Hidden down a narrow alley in Zurich’s medieval Altstadt, today’s Cabaret Voltaire is housed in the same building where history was made. Since 2002, it’s been a platform for some of today’s most radical and iconoclastic artists – Jake and Dinos Chapman are among the artists who’ve shown here. Cabaret Voltaire’s director, Salome Hohl, sees some striking similarities between the Dada era and today, not least between Spanish Flu and Covid. “Cabaret Voltaire was always a place of crisis,” she tells me. “It was born in a crisis, to find a new language and to question the language we have.”

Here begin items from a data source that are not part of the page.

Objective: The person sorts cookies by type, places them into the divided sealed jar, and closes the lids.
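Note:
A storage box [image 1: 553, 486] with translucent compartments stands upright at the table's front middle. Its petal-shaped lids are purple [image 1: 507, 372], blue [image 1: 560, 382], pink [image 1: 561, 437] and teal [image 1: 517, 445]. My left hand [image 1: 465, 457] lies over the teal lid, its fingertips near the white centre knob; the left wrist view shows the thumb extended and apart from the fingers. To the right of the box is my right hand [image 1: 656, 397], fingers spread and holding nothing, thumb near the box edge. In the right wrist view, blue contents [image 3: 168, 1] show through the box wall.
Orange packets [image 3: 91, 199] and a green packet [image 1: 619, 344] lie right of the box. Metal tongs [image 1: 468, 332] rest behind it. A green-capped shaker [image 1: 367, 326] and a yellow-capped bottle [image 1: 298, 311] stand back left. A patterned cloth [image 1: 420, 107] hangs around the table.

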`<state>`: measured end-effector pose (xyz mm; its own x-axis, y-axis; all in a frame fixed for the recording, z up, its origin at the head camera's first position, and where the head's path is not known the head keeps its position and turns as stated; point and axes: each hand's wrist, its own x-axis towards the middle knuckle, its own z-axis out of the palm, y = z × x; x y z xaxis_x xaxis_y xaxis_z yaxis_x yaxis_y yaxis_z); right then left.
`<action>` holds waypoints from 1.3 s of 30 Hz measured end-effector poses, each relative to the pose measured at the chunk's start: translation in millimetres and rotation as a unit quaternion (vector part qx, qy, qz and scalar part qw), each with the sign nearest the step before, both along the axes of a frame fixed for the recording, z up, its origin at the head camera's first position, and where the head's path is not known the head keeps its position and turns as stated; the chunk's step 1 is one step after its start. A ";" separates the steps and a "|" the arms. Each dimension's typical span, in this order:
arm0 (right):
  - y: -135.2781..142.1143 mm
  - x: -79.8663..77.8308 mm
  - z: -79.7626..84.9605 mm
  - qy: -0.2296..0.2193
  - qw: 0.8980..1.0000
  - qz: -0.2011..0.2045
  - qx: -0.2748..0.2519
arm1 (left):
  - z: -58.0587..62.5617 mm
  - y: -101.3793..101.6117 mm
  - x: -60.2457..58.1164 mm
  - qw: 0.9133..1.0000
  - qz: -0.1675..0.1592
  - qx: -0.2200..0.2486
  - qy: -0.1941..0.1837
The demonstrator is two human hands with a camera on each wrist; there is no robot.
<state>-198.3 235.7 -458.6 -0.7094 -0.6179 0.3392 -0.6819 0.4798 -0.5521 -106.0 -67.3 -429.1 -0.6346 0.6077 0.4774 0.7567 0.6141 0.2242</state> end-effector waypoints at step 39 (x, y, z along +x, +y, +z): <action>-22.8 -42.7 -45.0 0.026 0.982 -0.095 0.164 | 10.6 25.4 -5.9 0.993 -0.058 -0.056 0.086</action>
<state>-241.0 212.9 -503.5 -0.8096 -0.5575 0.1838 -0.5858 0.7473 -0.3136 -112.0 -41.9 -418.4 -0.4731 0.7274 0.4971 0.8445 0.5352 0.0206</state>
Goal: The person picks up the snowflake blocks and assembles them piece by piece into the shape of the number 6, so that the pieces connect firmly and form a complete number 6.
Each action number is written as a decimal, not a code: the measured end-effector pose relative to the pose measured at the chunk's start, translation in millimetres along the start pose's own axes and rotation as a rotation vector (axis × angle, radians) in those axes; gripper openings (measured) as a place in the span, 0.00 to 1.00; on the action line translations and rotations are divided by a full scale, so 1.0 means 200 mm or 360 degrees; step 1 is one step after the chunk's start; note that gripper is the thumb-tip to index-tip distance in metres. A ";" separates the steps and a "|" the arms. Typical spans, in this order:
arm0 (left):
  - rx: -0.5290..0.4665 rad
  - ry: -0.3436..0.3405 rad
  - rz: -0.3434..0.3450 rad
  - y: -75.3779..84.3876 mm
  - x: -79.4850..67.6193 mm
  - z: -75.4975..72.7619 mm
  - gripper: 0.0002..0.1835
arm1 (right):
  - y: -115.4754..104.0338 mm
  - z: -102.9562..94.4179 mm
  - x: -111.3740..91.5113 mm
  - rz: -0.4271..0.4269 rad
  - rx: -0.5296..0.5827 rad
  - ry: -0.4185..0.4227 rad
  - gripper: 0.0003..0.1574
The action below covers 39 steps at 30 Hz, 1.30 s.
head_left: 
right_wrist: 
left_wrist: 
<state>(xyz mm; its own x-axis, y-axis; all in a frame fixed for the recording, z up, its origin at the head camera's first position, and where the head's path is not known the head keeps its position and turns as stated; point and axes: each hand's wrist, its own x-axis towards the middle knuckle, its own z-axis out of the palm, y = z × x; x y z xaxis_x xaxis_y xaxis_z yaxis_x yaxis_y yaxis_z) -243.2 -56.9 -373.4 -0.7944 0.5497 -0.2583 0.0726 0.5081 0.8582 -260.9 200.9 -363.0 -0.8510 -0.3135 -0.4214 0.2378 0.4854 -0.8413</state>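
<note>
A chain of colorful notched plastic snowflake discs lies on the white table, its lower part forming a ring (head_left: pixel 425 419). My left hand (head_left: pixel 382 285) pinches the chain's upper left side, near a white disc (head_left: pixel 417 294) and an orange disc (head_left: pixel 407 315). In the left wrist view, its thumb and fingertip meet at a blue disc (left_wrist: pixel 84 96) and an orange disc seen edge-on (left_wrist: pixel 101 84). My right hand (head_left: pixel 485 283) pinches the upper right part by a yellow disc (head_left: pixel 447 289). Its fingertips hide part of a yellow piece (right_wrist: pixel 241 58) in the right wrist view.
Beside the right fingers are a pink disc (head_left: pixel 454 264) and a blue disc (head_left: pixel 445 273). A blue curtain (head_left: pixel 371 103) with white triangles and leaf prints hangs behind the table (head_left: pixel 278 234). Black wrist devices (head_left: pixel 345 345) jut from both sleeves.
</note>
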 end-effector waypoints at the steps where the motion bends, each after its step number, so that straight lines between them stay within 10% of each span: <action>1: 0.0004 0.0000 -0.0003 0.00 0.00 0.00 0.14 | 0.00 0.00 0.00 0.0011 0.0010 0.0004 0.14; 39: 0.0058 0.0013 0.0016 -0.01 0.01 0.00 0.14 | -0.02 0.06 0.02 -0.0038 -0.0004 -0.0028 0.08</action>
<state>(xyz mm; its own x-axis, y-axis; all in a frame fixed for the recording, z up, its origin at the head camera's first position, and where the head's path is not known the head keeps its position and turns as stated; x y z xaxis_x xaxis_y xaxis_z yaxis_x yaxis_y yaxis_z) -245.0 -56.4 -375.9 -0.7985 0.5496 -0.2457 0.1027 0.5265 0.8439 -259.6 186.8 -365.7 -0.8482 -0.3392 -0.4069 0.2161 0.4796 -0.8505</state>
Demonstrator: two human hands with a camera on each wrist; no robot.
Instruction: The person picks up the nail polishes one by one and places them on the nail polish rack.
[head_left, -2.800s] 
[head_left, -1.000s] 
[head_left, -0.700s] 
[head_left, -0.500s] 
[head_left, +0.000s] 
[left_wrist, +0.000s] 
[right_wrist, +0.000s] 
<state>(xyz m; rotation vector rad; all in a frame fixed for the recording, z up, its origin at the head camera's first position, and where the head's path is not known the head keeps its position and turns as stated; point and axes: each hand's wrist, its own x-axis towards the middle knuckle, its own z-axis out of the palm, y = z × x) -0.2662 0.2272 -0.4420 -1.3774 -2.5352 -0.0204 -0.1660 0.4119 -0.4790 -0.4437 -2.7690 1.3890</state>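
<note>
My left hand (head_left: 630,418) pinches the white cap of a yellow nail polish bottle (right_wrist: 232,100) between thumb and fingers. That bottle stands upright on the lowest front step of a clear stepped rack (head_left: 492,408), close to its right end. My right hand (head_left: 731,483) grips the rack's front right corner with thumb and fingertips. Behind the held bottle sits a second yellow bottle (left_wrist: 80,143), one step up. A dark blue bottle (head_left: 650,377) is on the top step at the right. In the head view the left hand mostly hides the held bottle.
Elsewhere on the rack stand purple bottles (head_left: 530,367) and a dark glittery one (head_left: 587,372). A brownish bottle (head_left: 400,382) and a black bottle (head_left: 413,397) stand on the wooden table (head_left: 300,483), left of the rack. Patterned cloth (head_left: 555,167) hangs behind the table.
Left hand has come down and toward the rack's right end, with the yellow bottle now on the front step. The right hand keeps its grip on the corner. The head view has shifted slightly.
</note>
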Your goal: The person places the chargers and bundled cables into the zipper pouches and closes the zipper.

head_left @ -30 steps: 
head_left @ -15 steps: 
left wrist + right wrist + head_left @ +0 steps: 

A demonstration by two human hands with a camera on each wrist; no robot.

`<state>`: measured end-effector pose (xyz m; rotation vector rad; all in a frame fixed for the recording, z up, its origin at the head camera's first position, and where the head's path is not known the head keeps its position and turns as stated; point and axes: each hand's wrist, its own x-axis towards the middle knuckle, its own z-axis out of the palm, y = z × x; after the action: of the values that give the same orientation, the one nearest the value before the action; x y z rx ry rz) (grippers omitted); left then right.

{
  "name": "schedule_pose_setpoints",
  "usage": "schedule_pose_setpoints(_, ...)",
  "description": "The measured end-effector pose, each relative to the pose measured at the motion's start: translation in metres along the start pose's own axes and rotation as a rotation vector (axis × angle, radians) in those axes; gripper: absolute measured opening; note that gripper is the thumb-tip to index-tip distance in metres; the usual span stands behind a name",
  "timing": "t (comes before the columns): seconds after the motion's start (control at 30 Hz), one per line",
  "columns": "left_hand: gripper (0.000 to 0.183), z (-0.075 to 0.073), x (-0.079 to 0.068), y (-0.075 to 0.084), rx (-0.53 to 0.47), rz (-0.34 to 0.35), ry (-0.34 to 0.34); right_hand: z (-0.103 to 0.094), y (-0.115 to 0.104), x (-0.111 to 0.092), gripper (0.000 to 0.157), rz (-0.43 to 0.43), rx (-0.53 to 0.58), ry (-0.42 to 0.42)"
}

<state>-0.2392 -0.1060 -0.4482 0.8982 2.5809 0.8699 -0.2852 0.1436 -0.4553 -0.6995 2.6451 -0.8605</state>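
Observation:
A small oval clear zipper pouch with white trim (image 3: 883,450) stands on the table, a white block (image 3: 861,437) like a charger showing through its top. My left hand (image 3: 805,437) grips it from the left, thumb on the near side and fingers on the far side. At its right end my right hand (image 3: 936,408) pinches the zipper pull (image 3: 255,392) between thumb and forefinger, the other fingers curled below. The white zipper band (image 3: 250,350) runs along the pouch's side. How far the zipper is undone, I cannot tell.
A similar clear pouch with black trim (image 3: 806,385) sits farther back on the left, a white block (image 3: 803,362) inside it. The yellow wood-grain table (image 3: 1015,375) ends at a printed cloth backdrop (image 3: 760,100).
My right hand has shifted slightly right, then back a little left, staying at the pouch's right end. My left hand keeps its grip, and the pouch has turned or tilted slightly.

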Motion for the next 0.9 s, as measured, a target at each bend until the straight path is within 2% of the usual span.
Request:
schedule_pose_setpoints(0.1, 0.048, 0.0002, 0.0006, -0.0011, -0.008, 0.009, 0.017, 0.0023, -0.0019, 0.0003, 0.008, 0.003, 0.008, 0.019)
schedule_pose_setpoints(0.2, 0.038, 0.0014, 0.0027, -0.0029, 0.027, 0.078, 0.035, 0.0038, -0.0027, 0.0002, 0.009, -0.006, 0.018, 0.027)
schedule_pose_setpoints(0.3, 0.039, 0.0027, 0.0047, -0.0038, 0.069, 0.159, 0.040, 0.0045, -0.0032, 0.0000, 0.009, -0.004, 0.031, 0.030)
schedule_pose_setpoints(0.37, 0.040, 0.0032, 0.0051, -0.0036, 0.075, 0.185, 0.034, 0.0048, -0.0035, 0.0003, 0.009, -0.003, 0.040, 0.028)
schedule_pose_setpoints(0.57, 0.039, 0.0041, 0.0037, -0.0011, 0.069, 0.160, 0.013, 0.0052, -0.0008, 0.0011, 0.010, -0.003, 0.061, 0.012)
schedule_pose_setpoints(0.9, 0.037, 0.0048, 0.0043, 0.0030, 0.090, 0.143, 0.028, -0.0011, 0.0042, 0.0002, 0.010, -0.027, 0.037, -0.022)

After all these years Cabaret Voltaire still feels edgy, and its rebellious ethos is mirrored in the city’s new artistic district, Zurich West. Formerly the city’s industrial zone, its old industrial buildings have been colonised by artists. The Schiffbau shipyard is now a theatre; the Lowenbrau brewery is now a gallery. The Rote Fabrik, a derelict factory on the waterfront, is now an anarchic arts collective. It’s a world away from Zurich’s image as a prosperous, boring city populated by bankers and businessmen, yet Zurich was ever thus – a battleground between financiers and artists.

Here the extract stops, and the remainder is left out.